To reduce the amount of metadata in your DOC files, be sure that the Fast Save (Tools-->Options-->Save-->uncheck Allow Fast Saves and Background Saves) and Track Changes (Tools-->make sure 'Track Changes' isn't selected) options in Word are turned off, and that Word automates the deletion of at least some personal information (Tools-->Options-->Security-->enable 'remove personal information from file properties on save.'). You can also download the Remove Hidden Data tool plug-in (http://tinyurl.com/2qaax), which will automate the deletion of some metadata, but not any of the date/time stamps, which you'll have to modify manually by changing your system clock to reflect your desired time/date, and then opening the document in question and then saving it again (to spoof the last modified/saved dates), or pasting the contents into a new file (to spoof the file creation date). Finally, open up the DOC file in a hex editor (just like you did with the PDF file), and comb through it too ascertain that there is no extraneous metadata left floating about. And of course, the obvious third choice is to simply stop using DOC files.
JPG Files
Aside from the fact that JPGs can contain information about the program that they were created with (for instance, if the file says 'ducky' in the first few lines when opened up in a hex editor, it was created with an Adobe application--that or someone made it look like it was created with an Adobe application ;)), the gravest danger of JPGs lies in those that have Exchange image file format (Exif) metadata (as well as other metadata), namely photographs taken either with a digital camera or with a camera phone (though not all camera phones currently embed Exif data into their images, this trend may soon be changing, as was the case with digital cameras years earlier).
The newer your digital camera is, the less privacy you have. Newer cameras leak everything from serial numbers to even the GPS coordinates of the camera's location when the photo was taken. Though don't worry, older cameras still leak plenty of metadata as well, ranging from the camera's model to the date the photo was taken.
Photo Exif data became hot news a little while back, when it was discovered that the person who uploaded photos of the seventh Harry Potter book didn't bother to clean out the Exif data (http://entertainment.timesonline.co.uk/tol/arts_and_entertainment/boo ks/article2104250.ece?print=yes), thus leading to the discovery of the camera's serial number. If z had ever bothered to register the camera, or had ever sent the camera in for repairs or upgrades, then zir name and address would be easily traceable. Good thing that zir camera didn't have the geolocation capability ;).
There are shitloads of non-free programs which can provide you with a fancy GUI to edit or view your Exif data (PowerExif and Exif Farm come to mind, with PowerExif being especially useful in that it offers you both batch processing and plenty of suggestions of different variables you could replace existent ones with, for instance different model names/numbers), but the job can be done using free software, with only a slightly higher learning curve. Now while I haven't been able to find a free program with a candy-assed GUI that can handle both batch editing and removal of metadata (though feel free to poke around yourself http://www.photo- freeware.net/exif-data-tools.php) there is a command line utility that does the job quite well.

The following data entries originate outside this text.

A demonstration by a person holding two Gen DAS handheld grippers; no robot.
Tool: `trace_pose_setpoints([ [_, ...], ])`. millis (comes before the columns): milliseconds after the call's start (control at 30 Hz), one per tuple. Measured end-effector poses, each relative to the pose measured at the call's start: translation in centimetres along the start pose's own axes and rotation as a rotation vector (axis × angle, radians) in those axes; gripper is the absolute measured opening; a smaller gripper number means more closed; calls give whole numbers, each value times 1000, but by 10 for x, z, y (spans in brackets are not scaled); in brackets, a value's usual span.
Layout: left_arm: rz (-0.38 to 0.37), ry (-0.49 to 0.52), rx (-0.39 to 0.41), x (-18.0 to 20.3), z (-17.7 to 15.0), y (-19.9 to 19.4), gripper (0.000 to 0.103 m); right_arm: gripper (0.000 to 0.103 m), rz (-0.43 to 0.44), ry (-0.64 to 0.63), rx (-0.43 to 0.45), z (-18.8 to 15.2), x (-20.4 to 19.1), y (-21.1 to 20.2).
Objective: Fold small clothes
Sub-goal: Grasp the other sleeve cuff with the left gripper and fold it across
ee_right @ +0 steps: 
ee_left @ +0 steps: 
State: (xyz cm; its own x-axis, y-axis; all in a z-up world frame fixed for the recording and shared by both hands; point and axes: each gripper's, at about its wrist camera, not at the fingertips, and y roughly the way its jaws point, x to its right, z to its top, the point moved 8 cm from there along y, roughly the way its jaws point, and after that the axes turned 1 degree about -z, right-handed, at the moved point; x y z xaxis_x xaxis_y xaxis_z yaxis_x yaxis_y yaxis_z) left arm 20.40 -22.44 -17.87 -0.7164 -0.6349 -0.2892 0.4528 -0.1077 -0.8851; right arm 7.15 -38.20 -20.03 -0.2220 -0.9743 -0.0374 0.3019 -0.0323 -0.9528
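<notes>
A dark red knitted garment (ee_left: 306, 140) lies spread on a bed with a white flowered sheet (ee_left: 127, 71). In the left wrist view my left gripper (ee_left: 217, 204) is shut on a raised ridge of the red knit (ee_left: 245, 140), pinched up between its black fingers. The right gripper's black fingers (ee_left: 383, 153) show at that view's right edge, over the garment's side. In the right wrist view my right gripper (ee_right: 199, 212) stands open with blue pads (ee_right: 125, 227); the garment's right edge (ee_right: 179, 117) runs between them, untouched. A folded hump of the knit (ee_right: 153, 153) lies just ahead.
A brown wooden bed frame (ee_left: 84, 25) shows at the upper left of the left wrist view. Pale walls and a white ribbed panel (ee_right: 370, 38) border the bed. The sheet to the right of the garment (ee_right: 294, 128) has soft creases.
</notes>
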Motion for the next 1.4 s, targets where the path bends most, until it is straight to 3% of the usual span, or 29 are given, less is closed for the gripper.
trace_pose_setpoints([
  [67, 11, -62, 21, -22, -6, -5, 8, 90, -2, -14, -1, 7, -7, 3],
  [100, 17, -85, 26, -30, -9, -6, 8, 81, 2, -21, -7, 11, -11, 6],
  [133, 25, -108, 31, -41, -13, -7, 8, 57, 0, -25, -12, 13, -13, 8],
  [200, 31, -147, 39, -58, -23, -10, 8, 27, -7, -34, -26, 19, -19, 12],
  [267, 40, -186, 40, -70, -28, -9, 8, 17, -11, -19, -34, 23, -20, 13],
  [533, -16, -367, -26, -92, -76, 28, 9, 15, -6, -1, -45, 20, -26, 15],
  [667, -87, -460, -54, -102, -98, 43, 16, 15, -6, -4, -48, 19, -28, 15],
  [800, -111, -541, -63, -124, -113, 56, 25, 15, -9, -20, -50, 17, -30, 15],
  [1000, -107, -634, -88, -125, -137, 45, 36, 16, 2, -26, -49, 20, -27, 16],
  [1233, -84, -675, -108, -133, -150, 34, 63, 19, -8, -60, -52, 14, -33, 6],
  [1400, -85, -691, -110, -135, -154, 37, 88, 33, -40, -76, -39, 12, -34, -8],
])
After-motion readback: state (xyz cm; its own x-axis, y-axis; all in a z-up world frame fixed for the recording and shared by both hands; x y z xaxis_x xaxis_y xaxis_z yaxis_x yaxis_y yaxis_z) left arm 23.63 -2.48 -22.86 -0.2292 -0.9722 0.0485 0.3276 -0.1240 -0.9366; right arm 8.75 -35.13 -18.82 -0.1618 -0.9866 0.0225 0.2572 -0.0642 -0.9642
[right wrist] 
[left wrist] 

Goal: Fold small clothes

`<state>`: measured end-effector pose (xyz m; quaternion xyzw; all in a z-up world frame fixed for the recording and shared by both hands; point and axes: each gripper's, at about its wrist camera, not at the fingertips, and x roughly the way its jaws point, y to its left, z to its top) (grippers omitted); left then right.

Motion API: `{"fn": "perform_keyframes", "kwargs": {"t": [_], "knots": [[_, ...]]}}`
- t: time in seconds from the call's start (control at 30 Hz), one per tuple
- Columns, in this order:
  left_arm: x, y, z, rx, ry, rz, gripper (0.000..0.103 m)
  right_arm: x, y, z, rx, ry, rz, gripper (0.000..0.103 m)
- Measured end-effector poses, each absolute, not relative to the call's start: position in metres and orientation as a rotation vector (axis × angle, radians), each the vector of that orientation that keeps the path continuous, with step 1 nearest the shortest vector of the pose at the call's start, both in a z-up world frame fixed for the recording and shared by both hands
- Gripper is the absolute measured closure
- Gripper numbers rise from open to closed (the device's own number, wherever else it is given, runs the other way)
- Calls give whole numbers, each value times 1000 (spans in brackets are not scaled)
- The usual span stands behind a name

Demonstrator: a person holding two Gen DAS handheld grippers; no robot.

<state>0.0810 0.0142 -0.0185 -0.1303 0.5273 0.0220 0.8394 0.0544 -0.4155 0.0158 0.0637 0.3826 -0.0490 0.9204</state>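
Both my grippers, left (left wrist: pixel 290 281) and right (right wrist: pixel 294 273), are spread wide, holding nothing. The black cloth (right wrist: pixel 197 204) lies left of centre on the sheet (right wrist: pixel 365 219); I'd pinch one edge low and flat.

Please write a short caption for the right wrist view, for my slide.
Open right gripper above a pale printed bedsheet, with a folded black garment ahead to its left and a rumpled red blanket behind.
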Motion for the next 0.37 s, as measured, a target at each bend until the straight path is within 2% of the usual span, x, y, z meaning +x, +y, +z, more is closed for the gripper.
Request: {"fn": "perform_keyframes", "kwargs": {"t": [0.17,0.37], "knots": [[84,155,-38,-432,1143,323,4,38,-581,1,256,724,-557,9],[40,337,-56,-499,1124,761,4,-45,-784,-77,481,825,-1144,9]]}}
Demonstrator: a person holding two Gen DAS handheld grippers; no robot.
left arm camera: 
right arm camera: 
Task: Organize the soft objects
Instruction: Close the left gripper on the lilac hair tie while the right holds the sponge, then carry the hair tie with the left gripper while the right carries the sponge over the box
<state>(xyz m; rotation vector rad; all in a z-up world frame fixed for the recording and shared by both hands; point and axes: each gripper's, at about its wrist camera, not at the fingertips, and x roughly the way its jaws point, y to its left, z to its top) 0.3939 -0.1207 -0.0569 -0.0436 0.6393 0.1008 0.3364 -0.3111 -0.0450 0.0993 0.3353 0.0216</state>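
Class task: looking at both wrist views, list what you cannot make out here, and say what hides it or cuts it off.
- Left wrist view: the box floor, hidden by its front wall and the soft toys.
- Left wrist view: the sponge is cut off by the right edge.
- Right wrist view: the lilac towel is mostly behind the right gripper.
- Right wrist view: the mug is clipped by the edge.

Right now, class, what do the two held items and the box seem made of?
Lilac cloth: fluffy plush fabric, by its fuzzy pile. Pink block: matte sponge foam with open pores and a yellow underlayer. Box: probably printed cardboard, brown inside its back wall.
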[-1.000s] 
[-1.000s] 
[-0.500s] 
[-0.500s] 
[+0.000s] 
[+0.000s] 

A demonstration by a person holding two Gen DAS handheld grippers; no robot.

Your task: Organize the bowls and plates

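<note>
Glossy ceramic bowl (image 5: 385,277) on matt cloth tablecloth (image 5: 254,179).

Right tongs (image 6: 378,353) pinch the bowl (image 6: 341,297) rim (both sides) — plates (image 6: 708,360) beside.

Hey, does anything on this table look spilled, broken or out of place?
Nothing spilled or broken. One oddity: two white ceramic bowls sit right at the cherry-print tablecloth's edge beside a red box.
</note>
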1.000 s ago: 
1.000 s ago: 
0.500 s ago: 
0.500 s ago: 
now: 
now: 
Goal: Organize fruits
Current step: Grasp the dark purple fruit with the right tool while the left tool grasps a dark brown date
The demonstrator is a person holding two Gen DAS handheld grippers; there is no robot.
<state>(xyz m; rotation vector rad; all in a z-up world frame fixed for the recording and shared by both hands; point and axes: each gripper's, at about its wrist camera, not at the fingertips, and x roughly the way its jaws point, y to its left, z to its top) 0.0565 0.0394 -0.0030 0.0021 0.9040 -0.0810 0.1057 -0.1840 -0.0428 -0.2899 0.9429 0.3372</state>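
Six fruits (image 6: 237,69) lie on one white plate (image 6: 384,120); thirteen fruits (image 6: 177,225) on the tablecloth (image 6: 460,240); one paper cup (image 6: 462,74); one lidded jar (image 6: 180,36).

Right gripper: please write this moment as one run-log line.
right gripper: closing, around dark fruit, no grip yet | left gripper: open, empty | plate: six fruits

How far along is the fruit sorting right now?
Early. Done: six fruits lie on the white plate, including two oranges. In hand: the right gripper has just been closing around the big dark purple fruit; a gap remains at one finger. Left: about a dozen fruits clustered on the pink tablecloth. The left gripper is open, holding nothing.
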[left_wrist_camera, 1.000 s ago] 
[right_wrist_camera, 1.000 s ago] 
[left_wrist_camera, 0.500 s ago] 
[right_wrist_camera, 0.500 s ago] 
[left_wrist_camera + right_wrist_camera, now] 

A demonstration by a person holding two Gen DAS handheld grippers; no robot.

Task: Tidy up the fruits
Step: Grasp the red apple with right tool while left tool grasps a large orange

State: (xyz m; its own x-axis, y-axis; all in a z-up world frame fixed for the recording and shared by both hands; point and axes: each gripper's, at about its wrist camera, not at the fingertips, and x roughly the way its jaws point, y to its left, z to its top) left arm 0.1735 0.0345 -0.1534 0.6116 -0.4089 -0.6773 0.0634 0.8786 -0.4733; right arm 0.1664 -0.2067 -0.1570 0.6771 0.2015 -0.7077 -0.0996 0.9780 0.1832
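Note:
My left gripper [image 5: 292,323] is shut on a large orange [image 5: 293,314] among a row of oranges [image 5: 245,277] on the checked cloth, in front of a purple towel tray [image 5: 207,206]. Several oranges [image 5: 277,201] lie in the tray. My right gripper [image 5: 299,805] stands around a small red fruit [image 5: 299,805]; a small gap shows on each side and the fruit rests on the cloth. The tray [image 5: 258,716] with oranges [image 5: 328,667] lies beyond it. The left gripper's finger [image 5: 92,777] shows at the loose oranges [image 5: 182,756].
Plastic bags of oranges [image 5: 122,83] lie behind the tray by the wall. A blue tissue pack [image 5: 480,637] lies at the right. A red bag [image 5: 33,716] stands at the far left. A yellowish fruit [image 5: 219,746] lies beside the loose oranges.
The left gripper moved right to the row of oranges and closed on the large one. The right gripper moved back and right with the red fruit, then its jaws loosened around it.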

Nota Bene: If you just want to remove all Exif data from a set of photos, you can even more easily run them through the GUI-based (and aptly titled) Exif Tag Remover (http://www.rlvision.com/exif/about.asp).
If, on the other hand, you want to tweak your Exif data to report spoofed information so as to fuck with anyone who may want to track you, you'll need to use the command-line ExifTool (http://www.sno.phy.queensu.ca/~phil/exiftool/) (there's also a basic GUI interface (http://freeweb.siol.net/hrastni3/foto/exif/exiftoolgui.htm) available for ExifTool, which you can try playing around with if you prefer that to the command line).
The first thing you'll want to do is get a read-out of all the Exif data the image contains. Download the zip file with the latest version of Exif tool, extract the file exiftool(-k).exe somewhere, and drag a sample JPG photograph onto it. A command-line window will pop up which will display all of the available data. If you want to output the data to a textfile, make another copy of exiftool(-k).exe and rename it to exiftool.exe. Next, click on Start-->Run-->type 'cmd' to bring up the command prompt. Type 'cd "directory where exiftool.exe is" (for example, cd "c:\program files\exiftool"), and then type: exiftool "file path of your image or folder of images" > info.txt (making sure that there is no trailing slash at the end of the directory or file path, i.e. "\my photos" instead of "\my photos\") and you should get a read-out of the available metadata in a file called info.txt in the same directory that exiftool.exe is located.
After you see all of the available data you can start picking which data you'll want to modify (preferably the camera make, model, serial number, GPS coordinates, software, and all of the date/time fields). Alternatively, if you just want to delete all the metadata and don't want to use the aforementioned Exif Tag Remover, you would simply type: exiftool -overwrite_original -all= "file path to either the folder or the image to clean". Once you find the fields that you would like to modify, you'll need to look-up the tag name (http://search.cpan.org/~exiftool/Image-ExifTool- 7.21/lib/Image/ExifTool/TagNames.pod) and then proceed to craft a command that will modify all of the pertinent fields.
Here's a sample command you could execute:
exiftool -overwrite_original -make=moo -model=poo -software=goo - cameraserialnumber=2323 -alldates-="0:2:3 5:0:0" "C:\whatever\my photos"
This command will overwrite the original photos, change the camera make (the brand), the model, and the camera software name (which can reveal the camera brand), as well as modify the serial number and move all the dates in the Exif data back two months, three days, and five hours. Some cameras use the 'serialnumber' tag instead of 'cameraserialnumber', so if you receive an error in ExifTool, try the other tag.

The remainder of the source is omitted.